What you have to do -
The answer is the data below, repeated exactly, with no pictures included.

Raw data -

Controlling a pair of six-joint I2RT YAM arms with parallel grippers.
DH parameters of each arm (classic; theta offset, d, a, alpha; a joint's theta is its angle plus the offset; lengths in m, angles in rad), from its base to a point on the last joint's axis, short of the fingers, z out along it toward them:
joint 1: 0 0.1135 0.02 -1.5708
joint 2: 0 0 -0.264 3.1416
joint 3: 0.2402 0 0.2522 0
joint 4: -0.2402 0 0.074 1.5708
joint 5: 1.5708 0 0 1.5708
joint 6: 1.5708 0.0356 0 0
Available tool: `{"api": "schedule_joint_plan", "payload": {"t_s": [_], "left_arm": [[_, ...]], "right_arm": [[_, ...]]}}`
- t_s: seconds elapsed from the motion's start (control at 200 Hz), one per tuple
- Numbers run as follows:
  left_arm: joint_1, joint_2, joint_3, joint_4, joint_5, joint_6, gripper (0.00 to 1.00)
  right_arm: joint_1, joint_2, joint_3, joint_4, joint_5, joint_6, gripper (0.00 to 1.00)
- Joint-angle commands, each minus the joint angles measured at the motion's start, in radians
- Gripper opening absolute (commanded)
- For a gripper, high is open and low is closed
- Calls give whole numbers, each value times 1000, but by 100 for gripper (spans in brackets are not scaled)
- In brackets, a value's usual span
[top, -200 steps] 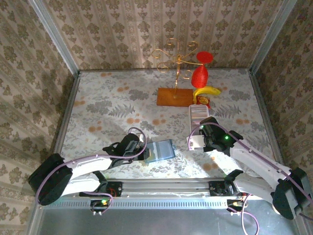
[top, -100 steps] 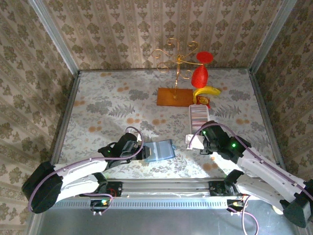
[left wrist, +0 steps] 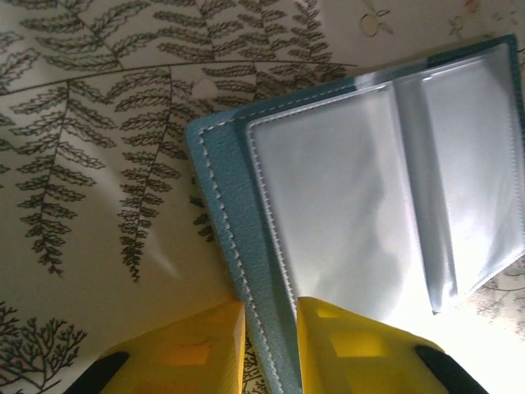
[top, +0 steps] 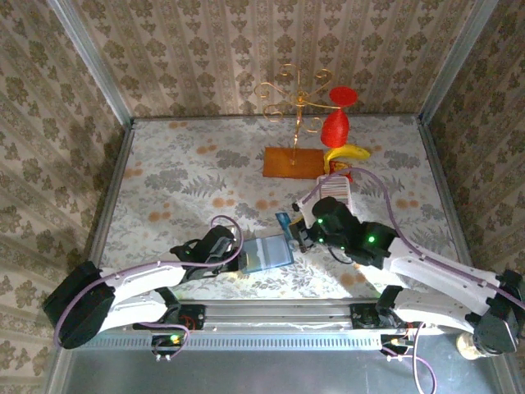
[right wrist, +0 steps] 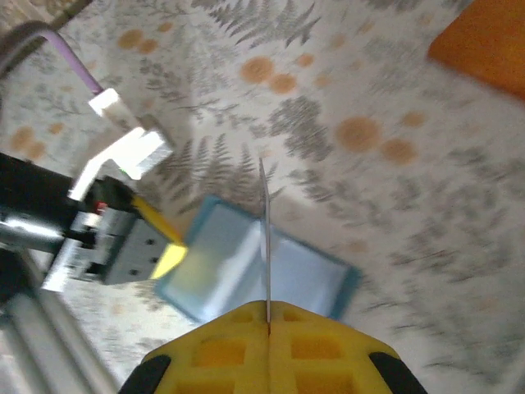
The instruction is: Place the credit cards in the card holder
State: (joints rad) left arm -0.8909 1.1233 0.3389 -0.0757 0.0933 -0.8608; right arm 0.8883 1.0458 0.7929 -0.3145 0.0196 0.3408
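The teal card holder (top: 269, 253) lies open on the table with its clear plastic pockets (left wrist: 369, 180) facing up. My left gripper (top: 240, 256) is shut on the holder's left teal edge, which runs between the two yellow fingers (left wrist: 271, 332). My right gripper (top: 299, 234) hovers just above the holder's right side, shut on one thin credit card (top: 284, 222). In the right wrist view this card (right wrist: 264, 230) stands edge-on out of the pressed-together fingers (right wrist: 268, 308), over the middle of the holder (right wrist: 303, 275).
A long white tray (top: 335, 189) with cards in it lies behind the right arm. Behind that are a banana (top: 346, 153), a red goblet (top: 335, 123) and a gold wire stand on an orange base (top: 291, 162). Patterned walls close in three sides.
The right arm has swung left from beside the white tray, carrying the card over the card holder. The left gripper has stayed at the holder's left edge.
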Motion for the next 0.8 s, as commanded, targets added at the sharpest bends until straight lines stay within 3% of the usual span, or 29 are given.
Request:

Task response -
Controlling a pair of six-joint I2RT YAM arms with parallel grippers.
DH parameters of each arm (classic; theta offset, d, a, alpha; a joint's theta is its angle plus the offset; lengths in m, angles in rad), from its base to a point on the last joint's axis, short of the fingers, z out along it toward them:
joint 1: 0 0.1135 0.02 -1.5708
joint 2: 0 0 -0.264 3.1416
joint 3: 0.2402 0 0.2522 0
joint 4: -0.2402 0 0.074 1.5708
joint 5: 1.5708 0 0 1.5708
joint 6: 1.5708 0.0356 0 0
Available tool: `{"api": "schedule_joint_plan", "payload": {"t_s": [_], "left_arm": [[_, ...]], "right_arm": [[_, ...]]}}`
- t_s: seconds elapsed from the motion's start (control at 200 Hz), one per tuple
- Numbers run as follows:
  left_arm: joint_1, joint_2, joint_3, joint_4, joint_5, joint_6, gripper (0.00 to 1.00)
  right_arm: joint_1, joint_2, joint_3, joint_4, joint_5, joint_6, gripper (0.00 to 1.00)
- Joint-angle commands, each minus the joint angles measured at the motion's start, in radians
- Gripper opening absolute (commanded)
- For a gripper, high is open and low is closed
- Calls give whole numbers, each value times 1000, but by 100 for gripper (spans in brackets are not scaled)
- In brackets, a value's usual span
[top, -200 steps] 
[top, -100 steps] 
[left wrist, +0 steps] 
[top, +0 steps] 
[right wrist, +0 steps] 
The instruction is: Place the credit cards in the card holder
State: (joints rad) left arm -0.8909 1.1233 0.3389 -0.0757 0.0933 -0.8608; right arm 0.8883 1.0458 0.7929 -0.3145 0.0196 0.3408
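The teal card holder (top: 269, 253) lies open on the table with its clear plastic pockets (left wrist: 369, 180) facing up. My left gripper (top: 240, 256) is shut on the holder's left teal edge, which runs between the two yellow fingers (left wrist: 271, 332). My right gripper (top: 299, 234) hovers just above the holder's right side, shut on one thin credit card (top: 284, 222). In the right wrist view this card (right wrist: 264, 230) stands edge-on out of the pressed-together fingers (right wrist: 268, 308), over the middle of the holder (right wrist: 303, 275).
A long white tray (top: 335, 189) with cards in it lies behind the right arm. Behind that are a banana (top: 346, 153), a red goblet (top: 335, 123) and a gold wire stand on an orange base (top: 291, 162). Patterned walls close in three sides.
The right arm has swung left from beside the white tray, carrying the card over the card holder. The left gripper has stayed at the holder's left edge.
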Motion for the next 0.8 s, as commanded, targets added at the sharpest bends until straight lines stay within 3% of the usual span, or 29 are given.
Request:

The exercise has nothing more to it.